Please show every line from the entries that carries the word "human".

****

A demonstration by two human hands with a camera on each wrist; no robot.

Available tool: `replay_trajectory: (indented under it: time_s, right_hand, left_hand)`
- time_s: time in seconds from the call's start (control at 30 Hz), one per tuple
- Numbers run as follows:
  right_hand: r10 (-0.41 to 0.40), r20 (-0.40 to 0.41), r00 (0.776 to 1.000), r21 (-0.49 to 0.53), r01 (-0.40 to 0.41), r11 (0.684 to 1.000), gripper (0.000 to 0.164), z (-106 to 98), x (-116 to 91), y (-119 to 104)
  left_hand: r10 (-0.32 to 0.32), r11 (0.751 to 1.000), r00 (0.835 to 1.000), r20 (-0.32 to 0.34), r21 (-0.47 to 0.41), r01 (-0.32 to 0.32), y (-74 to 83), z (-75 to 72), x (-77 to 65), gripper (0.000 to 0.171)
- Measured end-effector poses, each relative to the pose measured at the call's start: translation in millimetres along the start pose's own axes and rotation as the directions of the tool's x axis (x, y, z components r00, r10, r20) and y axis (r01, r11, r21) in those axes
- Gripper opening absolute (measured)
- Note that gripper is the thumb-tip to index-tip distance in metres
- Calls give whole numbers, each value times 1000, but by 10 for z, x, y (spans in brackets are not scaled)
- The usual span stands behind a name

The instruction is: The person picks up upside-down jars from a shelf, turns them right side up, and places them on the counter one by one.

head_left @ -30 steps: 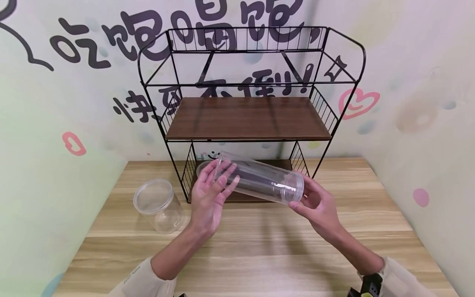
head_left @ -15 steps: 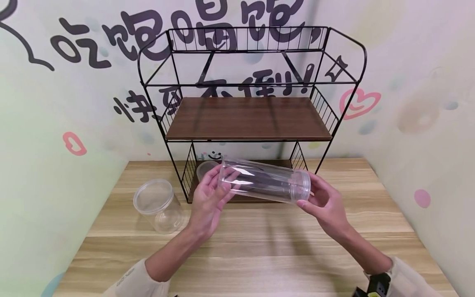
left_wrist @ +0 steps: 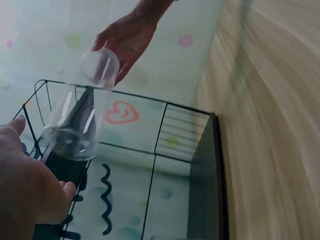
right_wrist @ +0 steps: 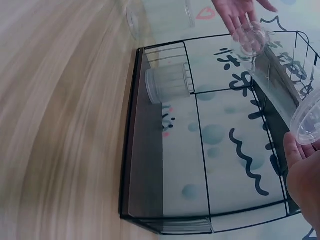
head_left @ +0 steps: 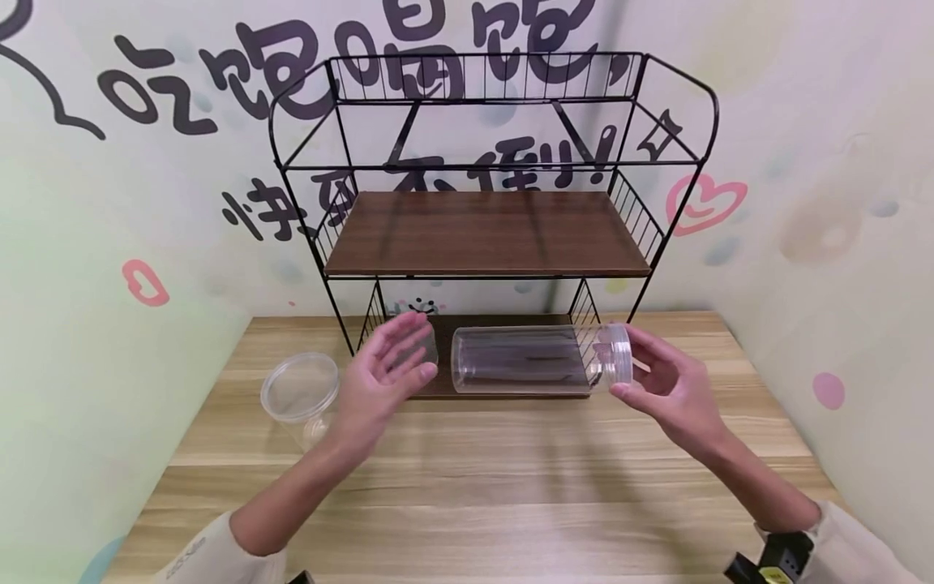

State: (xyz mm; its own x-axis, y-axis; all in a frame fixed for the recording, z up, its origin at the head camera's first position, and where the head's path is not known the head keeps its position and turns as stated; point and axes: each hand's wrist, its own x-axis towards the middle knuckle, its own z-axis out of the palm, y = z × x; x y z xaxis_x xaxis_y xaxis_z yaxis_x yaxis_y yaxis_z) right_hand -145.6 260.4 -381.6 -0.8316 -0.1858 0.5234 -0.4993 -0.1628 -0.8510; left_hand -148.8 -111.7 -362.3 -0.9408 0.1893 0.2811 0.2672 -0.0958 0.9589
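A tall clear plastic jar [head_left: 525, 361] lies sideways in the air, in front of the rack's lower shelf. My right hand [head_left: 674, 389] grips its lidded end, thumb below and fingers behind the lid. In the right wrist view the lid [right_wrist: 307, 122] sits against the fingers. My left hand [head_left: 379, 381] is off the jar's base, fingers extended and thumb apart, with a gap between. The left wrist view has the jar [left_wrist: 75, 120] beyond the left palm [left_wrist: 30, 175]. A smaller clear jar [right_wrist: 170, 82] stands on the lower shelf, partly behind my left hand in the head view.
A black wire rack [head_left: 328, 280] with a brown middle shelf [head_left: 489, 231] and a brown lower shelf [head_left: 511, 396] stands against the wall. Left of it, on the wooden table [head_left: 511, 503], is a wide clear jar [head_left: 299, 389] with a lid, partly behind my left hand.
The left hand has let go of the jar's base and moved left. The right hand has moved right with the jar, which has turned from slanting to nearly level.
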Motion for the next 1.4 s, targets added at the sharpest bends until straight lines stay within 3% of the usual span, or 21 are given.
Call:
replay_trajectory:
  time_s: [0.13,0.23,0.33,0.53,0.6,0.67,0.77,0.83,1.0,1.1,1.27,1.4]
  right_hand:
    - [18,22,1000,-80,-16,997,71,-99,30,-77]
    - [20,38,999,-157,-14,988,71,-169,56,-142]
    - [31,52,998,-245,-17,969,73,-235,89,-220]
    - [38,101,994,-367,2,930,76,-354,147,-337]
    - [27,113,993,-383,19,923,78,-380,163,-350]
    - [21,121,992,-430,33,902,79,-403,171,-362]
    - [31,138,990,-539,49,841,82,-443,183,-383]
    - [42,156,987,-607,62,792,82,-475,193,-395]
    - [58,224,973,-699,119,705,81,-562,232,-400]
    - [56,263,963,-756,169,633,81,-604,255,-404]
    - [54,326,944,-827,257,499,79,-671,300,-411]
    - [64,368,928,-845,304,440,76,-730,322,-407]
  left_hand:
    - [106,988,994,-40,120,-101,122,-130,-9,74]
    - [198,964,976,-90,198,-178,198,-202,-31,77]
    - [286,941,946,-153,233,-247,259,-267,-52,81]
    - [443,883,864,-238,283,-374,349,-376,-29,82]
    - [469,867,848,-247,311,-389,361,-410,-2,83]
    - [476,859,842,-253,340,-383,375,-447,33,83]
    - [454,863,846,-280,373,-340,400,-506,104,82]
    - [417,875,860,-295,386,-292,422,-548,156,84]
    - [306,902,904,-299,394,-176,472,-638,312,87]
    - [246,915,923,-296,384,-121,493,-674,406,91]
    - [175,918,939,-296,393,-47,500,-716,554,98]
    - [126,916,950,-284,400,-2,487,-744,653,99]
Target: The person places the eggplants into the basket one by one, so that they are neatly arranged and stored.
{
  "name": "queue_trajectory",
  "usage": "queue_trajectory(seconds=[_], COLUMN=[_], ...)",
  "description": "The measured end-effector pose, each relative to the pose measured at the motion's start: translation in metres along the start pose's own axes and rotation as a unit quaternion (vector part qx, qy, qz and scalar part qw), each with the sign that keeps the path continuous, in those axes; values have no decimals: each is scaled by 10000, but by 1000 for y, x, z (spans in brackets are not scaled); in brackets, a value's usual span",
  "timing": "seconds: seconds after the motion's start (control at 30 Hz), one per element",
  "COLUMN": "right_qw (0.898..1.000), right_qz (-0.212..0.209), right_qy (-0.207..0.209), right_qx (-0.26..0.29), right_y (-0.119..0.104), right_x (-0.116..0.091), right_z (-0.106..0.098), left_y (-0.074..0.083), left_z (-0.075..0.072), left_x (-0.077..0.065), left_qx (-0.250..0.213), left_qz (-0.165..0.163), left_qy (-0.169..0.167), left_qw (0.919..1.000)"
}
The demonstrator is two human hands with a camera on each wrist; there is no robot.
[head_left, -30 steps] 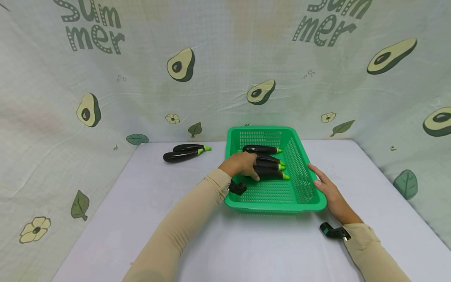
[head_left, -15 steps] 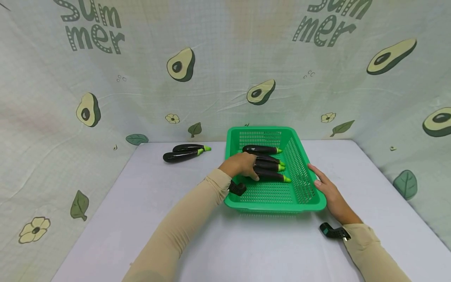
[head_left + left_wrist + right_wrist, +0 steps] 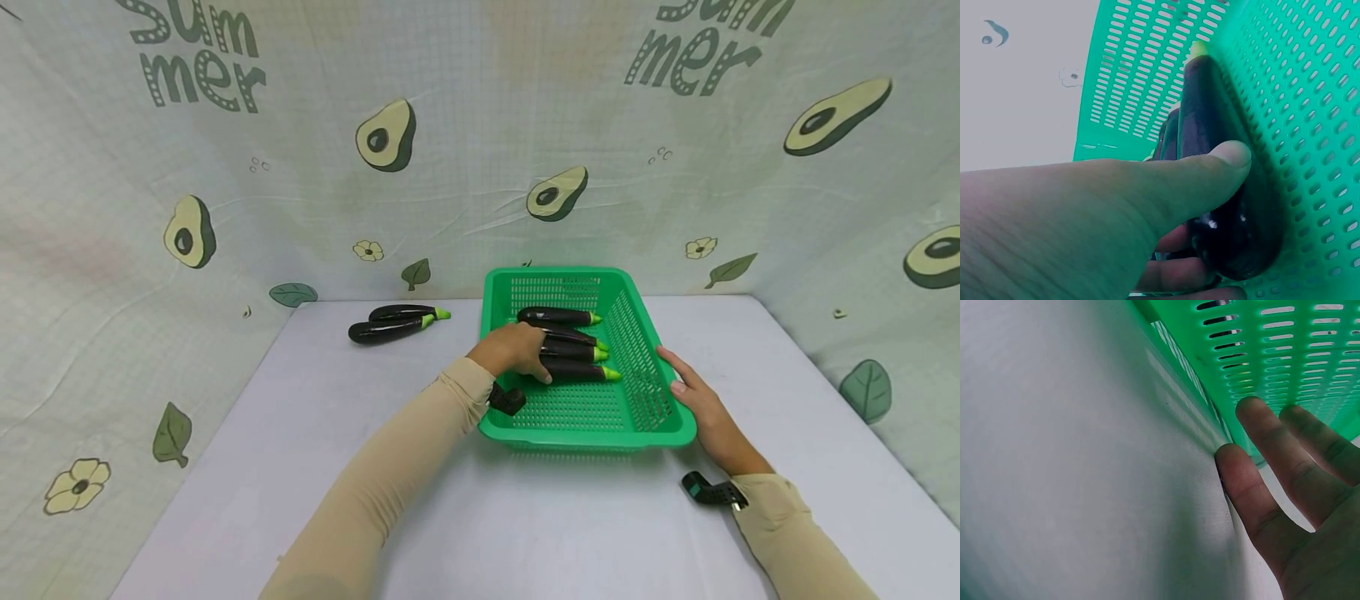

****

-- Written response --
A demonstration by two human hands with a camera on each wrist; no robot.
The demonstrator is two human hands with a camera on each wrist; there is no robot.

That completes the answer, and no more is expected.